WORK TO BE COMPLETED: Transcribe exactly everything in the data below from the line containing "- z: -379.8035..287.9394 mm" down to the line containing "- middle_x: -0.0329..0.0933", both lines included and nothing further.

COLLECTED DATA:
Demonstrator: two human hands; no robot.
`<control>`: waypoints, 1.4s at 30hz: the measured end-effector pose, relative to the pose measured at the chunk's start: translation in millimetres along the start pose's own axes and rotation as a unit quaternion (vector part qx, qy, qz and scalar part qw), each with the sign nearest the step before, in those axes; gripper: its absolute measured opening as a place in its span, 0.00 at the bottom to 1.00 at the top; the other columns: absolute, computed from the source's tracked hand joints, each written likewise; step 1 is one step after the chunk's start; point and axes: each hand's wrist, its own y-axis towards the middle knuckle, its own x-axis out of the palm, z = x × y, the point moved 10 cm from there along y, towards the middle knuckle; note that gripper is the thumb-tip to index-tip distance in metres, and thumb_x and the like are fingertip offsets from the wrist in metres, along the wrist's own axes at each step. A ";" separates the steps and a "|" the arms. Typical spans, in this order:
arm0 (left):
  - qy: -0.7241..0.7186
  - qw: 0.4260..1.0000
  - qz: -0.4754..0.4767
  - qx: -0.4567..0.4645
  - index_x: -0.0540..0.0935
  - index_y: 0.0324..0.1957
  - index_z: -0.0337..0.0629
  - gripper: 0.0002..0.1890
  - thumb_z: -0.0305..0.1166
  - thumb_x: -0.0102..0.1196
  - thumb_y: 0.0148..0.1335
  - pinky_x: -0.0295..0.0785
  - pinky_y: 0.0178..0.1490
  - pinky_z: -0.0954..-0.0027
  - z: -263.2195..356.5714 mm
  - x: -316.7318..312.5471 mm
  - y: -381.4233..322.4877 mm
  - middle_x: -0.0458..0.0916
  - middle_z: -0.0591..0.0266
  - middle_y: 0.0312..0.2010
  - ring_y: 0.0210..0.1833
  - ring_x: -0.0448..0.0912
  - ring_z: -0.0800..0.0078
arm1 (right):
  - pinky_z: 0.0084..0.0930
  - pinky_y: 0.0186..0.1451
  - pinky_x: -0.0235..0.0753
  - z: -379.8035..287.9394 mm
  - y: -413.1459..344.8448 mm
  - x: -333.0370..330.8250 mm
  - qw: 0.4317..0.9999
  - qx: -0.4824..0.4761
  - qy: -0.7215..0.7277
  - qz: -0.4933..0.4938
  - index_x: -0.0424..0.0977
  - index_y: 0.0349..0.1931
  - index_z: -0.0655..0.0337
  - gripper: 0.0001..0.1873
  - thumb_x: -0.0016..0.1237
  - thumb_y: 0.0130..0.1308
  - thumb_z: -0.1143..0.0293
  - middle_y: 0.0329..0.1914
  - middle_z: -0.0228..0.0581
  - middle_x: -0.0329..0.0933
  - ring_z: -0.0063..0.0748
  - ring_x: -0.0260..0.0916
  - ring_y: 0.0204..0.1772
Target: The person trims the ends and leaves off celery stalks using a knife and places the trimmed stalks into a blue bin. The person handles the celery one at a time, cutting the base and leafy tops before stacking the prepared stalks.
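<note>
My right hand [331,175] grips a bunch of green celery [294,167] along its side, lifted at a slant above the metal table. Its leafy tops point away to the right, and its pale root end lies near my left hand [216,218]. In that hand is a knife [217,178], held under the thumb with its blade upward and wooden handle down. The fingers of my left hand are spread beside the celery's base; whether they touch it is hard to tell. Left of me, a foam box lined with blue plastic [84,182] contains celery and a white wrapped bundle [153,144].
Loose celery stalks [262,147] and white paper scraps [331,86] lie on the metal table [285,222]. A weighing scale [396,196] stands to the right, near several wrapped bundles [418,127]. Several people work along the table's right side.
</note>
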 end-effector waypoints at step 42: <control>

YOUR RESPONSE:
  - z: -379.8035..287.9394 mm
  - y: -413.1459..344.8448 mm
  - x: -333.0370..330.8250 mm
  - qw: 0.4317..0.9999
  - qx: -0.4824..0.4761
  - qy: -0.7215..0.7277
  - qz: -0.4933..0.4938
  - index_x: -0.0424..0.0977
  - index_y: 0.0349..0.1931
  - index_z: -0.0655..0.0337
  - gripper: 0.0001..0.1873
  - thumb_x: -0.0016..0.1237
  - thumb_y: 0.0130..0.1308
  - thumb_z: -0.1143..0.0293
  - middle_y: 0.0329..0.1914
  - middle_z: -0.0228..0.0581
  - middle_x: -0.0329..0.0933

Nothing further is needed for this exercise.